While Selfridges is doing well, boosted by a pounds 55m refit, many of the other parts of the empire are either treading water or glugging beneath the surface.

Stock problems and the wrong mix of shoes at Dolcis brought profits at British Shoe down from pounds 38m to pounds 2m. Profits at the Freemans catalogue business were static. Sports and leisure, which includes Olympus Sports and Millets, almost trebled losses to pounds 5.8m.

In womenswear, profits of pounds 4m fell to just pounds 300,000 in the period. With more than 400 shops across the Miss Selfridge, Wallis, Warehouse and Richards formats, that is a return of just pounds 900 per shop over six months. Sears would make more money if it put its cash in the bank. Miss Selfridge was the main culprit this time. It stocked too many short skirts and cropped tops for current tastes.

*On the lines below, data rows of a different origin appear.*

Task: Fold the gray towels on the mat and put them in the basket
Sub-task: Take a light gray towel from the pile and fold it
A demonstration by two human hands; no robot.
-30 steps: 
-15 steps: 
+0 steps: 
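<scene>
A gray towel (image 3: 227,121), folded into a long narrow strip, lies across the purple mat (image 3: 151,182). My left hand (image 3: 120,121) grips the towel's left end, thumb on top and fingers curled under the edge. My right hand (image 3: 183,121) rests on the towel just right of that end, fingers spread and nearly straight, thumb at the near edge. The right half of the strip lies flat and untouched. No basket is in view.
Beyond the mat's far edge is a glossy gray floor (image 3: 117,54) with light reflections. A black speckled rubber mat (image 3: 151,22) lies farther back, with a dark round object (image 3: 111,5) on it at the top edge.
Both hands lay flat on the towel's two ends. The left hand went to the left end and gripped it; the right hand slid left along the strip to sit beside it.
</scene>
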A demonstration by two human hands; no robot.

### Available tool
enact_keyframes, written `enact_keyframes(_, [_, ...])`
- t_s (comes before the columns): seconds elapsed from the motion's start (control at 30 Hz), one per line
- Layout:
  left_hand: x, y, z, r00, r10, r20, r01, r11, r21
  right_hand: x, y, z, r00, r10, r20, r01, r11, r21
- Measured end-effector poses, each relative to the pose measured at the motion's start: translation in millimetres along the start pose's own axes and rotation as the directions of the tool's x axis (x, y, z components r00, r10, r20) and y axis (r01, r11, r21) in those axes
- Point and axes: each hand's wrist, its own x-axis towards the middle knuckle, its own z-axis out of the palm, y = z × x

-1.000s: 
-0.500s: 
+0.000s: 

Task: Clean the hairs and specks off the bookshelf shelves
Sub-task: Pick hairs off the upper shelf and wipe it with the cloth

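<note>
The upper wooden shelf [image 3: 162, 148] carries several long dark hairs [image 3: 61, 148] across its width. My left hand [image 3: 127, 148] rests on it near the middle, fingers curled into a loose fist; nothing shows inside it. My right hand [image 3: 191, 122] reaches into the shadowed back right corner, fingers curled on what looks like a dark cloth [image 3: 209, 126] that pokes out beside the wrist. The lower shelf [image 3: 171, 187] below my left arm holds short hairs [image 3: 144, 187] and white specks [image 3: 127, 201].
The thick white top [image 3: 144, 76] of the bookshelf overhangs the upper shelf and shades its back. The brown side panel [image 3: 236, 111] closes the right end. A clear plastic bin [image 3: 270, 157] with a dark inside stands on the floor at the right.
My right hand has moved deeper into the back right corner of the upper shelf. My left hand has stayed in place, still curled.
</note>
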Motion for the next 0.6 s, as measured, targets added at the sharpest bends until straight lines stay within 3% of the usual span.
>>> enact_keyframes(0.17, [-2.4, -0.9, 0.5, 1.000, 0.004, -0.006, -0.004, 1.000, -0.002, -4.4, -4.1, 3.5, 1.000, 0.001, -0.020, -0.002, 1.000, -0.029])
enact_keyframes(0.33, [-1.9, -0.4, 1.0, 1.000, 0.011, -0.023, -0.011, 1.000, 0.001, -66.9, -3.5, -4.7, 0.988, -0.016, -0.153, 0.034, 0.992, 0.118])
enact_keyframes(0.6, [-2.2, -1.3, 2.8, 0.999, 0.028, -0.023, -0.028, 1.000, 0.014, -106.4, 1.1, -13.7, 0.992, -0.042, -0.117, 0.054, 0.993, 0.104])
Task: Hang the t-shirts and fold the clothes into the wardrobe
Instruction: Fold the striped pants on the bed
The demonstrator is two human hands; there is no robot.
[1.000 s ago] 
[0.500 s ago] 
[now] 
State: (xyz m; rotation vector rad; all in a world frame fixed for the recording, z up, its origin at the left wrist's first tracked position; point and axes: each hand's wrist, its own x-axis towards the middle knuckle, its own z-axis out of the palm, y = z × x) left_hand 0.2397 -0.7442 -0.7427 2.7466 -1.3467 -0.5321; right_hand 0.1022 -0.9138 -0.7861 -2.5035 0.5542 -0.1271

The usual suspects, including weak consumer spending and a hot summer, have been paraded to account for a like-for-like sales plunge of 10 per cent in August and a 1 per cent fall so far in September. But the real problems are less cyclical than structural: too many shops spread over too many formats. Management resources are stretched too thin.

Chief executive Liam Strong is doing the right things at British Shoe, cutting eight formats to four with last month's sale of the Freeman Hardy and Willis chain. The problem is that the new formats are cannibalising the old ones more than expected.

More needs to be done elsewhere. Olympus is a prime candidate for sale, while Millets does not seem to fit. Some argue for a reduction in the number of womenswear formats too, though Mr Strong may baulk at this.

NatWest Securities is forecasting profits of pounds 133m for the full year, a pounds 20m downgrade. With the shares down 7.5p to 108.5p they now stand on a prospective recovery stock rating of 17. They are supported by an above average yield and property backing but the outlook looks dull. Unattractive.